The pradhan is candid about his concerns with ‘them’. ‘They keep changing the area of land they will offer us. They think we’re stupid, because we live in juggis (slums). They don’t understand the kind of space we require, they don’t understand the kind of professions we have.’ Residents have been demanding a plot of 25 square metres, according to the Peoples Union for Democratic Rights (PUCD), which has been advocating on behalf of the residents. However, a letter from the Lieutenant Governor of Delhi in 2011, revealed that the Rahejas intend to designate a miniscule fraction of the land for the housing of current residents. A large number of residents may be accommodated in multi-storeyed blocks of 21 square metres. The space is inadequate for puppeteers, whose puppets are 10 to 15 feet long. The project awaits clearances from the relevant environmental and airport authorities, as it does not conform to many of their specified criteria.

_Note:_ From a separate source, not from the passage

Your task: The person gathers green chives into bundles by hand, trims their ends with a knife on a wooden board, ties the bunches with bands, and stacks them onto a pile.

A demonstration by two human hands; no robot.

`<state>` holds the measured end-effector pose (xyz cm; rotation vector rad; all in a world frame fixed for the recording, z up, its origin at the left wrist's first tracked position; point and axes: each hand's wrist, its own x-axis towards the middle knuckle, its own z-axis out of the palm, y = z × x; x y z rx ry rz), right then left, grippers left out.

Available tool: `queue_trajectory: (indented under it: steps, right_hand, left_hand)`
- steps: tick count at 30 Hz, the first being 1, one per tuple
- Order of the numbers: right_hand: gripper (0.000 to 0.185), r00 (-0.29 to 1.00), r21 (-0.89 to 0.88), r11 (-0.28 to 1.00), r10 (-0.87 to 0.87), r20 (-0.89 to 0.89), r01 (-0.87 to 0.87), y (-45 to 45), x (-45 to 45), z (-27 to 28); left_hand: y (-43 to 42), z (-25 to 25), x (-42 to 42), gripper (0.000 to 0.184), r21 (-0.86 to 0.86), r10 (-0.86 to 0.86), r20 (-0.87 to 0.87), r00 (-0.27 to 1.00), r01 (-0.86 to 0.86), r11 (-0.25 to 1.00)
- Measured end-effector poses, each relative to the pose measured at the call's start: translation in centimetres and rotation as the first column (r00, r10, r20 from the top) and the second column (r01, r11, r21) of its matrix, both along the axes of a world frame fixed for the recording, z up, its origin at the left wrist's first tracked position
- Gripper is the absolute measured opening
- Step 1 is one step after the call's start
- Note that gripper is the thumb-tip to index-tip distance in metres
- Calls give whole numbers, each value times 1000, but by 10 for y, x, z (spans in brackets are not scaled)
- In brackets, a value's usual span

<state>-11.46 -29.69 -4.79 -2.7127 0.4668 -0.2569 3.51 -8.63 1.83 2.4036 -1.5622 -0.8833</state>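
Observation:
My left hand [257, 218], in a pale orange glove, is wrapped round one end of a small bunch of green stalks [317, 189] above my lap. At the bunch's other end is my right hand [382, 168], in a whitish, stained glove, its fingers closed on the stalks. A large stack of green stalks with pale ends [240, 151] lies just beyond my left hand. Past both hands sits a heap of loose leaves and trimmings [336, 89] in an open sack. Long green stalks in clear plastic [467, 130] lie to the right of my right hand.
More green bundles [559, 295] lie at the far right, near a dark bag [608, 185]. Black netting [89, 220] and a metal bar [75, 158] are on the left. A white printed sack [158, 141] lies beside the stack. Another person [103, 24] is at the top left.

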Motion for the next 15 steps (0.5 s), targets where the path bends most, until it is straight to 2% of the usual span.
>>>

Close to 3,500 families, comprising 20,000 residents, currently inhabit Kathputli colony. Six students will sit for the Civil Service examinations this year. The pradhan filed a case in the Delhi High Court, which objects to the current redevelopment plan. He anticipates the next hearing, which is scheduled for the 24th of March. There is a tone of defiance in his voice when asked what he thinks will be the outcome. “Let them come…we are ready to die in front of the bulldozers if we have to… there’s no point living to see what comes after that, anyway.”

The residents of Kathputli colony take collective pride in their artistic occupations. The community comprises of puppeteers, jugglers, magicians, and snake charmers. ‘Those performances at weddings or birthday parties, which you see? That’s us!’ says the resident who introduced me to the pradhan. I tell him I want to meet the pupeeteers. He gladly agrees.

I ask one of the artists about the redevelopment. ‘Initially, they spoke of building hospitals, and schools; services that would benefit the community. We aren’t told what the exact plan is. But now we hear about big malls being built. How will that help us?’ Raheja’s letter to the Lt. Governor of Delhi states that four-fifth of the land is being reserved for commercial centres and luxury apartments. The residents have been advocating for the solution of cooperative housing, according to the PUCD. So far, nothing has been done to advance this agenda.

One of the puppeteers reminisces about his visit to Germany in 2005, where he was invited to perform. The Germans gave his community a grand welcome. ‘Par Hindustan mein hamein aisi izzat kahaan milti hai?’ he asks me (‘But in India, where do we get such respect?’) ‘Look at where we live. Do you think that if Raheja redevelops this area, and tomorrow there is a 50-storey building, like the Burj Khalif in Dubai, they will let people like us live in the same vicinity?’